Task objective - Go through the records and show each line where the word "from" occurs.

Stored dataset items
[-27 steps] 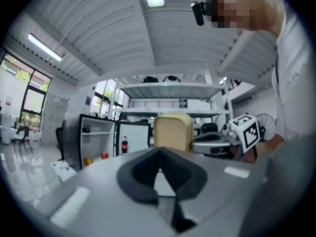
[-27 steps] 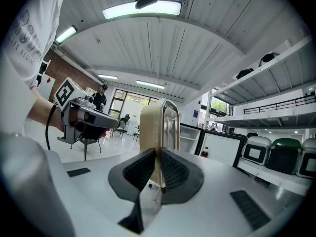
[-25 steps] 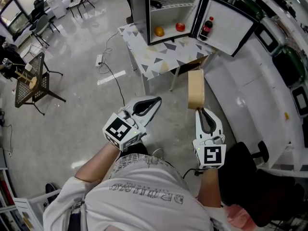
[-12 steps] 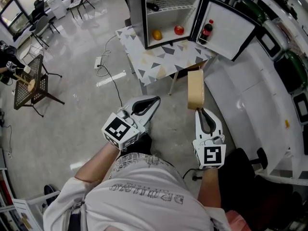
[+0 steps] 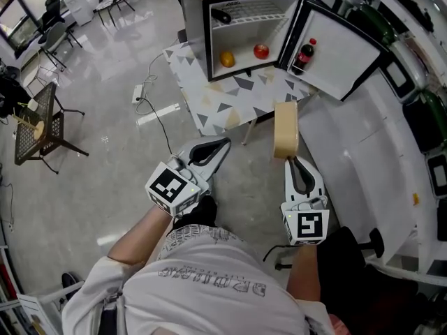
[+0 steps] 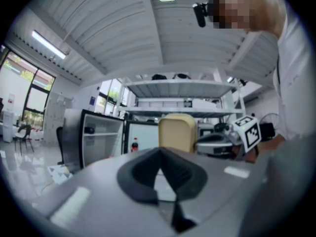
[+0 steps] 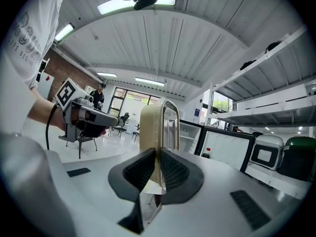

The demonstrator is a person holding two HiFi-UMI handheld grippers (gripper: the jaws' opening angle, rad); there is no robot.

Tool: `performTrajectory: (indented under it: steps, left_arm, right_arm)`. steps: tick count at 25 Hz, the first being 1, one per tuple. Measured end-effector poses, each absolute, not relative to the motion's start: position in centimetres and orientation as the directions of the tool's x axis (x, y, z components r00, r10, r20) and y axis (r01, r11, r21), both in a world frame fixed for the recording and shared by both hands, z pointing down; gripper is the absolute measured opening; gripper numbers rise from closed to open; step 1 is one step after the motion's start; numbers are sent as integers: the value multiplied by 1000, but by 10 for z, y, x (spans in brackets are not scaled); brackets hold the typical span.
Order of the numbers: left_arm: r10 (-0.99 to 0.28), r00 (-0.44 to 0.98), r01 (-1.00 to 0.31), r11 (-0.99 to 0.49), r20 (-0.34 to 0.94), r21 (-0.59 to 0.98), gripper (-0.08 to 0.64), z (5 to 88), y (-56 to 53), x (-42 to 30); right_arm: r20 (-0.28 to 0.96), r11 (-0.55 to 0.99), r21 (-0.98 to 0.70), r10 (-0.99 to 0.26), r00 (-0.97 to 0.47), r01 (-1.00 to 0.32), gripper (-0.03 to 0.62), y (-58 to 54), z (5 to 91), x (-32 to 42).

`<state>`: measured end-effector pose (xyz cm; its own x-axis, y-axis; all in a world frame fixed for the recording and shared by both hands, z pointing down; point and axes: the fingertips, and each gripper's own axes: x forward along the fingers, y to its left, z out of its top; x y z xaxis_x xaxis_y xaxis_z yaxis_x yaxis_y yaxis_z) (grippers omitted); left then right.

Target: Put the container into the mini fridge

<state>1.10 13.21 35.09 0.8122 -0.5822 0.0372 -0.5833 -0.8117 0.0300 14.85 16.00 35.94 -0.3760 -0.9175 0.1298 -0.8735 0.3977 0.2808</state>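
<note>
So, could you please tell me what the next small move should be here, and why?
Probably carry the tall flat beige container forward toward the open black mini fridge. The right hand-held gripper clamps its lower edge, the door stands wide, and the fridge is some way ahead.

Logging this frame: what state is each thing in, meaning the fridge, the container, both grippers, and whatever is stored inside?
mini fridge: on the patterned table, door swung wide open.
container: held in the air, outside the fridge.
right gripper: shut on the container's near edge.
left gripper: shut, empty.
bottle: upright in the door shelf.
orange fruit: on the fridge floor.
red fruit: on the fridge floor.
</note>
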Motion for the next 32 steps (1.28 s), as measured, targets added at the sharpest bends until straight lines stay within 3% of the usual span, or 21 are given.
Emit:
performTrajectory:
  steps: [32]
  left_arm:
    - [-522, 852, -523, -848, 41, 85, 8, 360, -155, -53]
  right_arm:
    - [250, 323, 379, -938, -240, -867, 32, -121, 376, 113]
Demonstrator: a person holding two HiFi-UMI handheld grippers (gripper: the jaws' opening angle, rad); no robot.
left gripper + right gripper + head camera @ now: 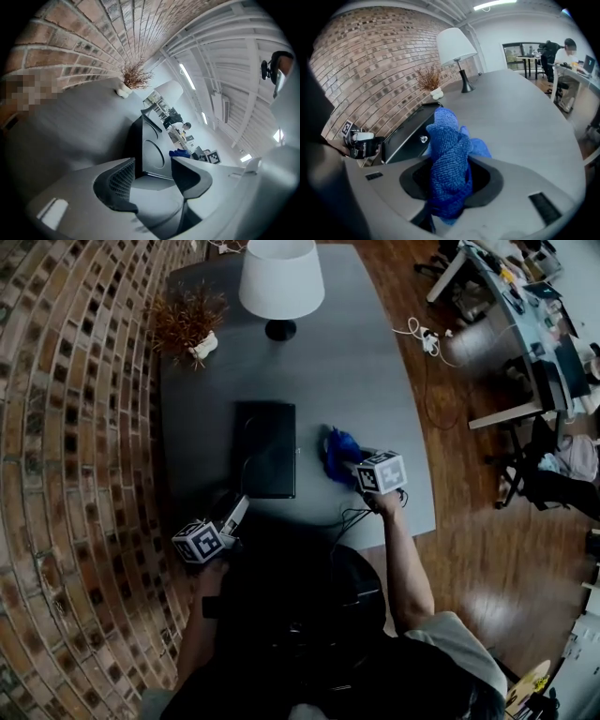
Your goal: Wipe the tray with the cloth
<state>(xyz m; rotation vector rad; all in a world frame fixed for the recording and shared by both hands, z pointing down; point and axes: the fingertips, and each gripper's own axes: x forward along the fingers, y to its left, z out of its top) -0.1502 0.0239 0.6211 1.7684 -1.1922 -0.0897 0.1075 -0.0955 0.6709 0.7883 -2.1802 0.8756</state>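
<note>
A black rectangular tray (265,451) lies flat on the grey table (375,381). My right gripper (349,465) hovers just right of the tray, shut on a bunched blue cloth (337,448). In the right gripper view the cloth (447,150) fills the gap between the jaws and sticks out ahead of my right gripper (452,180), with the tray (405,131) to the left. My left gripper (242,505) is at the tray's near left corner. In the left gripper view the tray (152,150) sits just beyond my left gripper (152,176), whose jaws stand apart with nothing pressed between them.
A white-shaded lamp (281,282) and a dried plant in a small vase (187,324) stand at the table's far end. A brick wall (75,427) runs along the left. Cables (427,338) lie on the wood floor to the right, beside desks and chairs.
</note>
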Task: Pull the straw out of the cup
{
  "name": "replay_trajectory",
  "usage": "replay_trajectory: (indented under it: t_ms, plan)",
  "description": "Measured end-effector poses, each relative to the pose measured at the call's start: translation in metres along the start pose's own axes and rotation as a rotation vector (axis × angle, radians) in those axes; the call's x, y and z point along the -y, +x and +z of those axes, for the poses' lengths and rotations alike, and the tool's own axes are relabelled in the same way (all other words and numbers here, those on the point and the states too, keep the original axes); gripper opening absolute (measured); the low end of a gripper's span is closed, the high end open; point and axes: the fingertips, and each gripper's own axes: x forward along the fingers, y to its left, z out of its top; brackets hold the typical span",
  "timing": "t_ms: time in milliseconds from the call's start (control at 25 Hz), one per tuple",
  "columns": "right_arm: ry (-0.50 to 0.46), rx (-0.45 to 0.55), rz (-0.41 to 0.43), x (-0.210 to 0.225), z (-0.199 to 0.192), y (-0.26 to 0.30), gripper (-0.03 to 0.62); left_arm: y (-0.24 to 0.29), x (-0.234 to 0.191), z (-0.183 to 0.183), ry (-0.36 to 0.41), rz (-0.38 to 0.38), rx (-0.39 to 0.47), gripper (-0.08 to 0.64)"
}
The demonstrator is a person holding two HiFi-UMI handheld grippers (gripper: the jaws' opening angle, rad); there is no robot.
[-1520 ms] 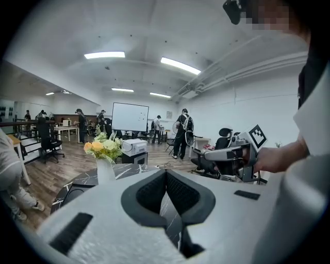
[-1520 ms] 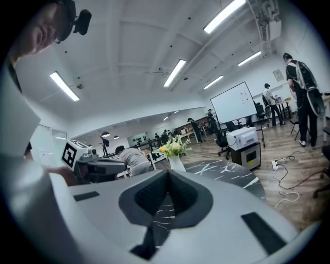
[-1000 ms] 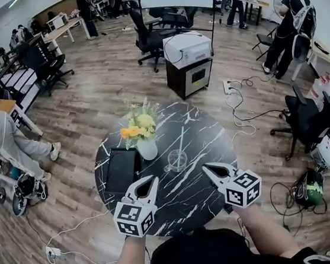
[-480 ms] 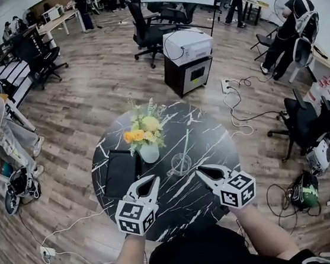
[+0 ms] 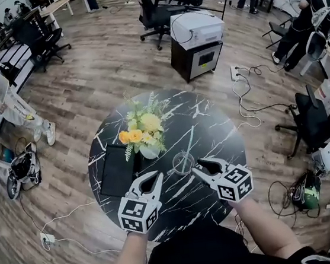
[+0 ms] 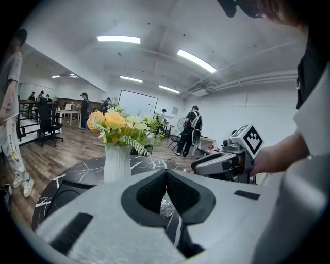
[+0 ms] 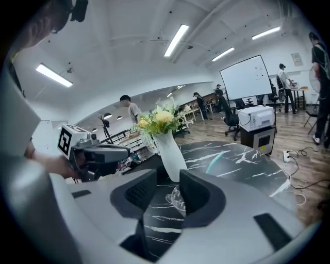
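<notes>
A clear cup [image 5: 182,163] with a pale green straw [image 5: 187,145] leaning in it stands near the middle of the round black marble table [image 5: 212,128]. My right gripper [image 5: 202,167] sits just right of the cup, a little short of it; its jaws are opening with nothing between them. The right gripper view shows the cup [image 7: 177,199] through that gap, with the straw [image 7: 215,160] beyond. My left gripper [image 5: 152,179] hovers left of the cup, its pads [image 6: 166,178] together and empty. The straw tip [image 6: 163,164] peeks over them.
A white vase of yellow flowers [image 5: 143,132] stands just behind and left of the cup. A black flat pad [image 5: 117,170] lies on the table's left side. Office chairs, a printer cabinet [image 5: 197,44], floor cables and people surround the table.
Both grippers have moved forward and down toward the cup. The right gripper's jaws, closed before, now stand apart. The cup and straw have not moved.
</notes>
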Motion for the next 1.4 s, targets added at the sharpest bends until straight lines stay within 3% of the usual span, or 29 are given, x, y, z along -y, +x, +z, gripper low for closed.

Result for this exercise -
Tool: `performTrajectory: (indented under it: steps, left_arm, right_arm)`. steps: tick count at 25 Hz, the first being 1, one per tuple. Measured end-effector poses, each absolute, not relative to the motion's start: position in centimetres and orientation as the directions of the tool's x axis (x, y, z components r00, r10, r20) and y axis (r01, r11, r21), both in a world frame fixed for the recording and shared by both hands, z pointing down; gripper is the absolute measured opening; gripper numbers rise from closed to open; step 1 is one step after the motion's start; numbers are sent as integers: the value multiplied by 1000, but by 10 for z, y, x (spans in brackets are not scaled); brackets hold the typical span.
  "timing": "t_ms: time in milliseconds from the call's start (control at 25 Hz), one per tuple",

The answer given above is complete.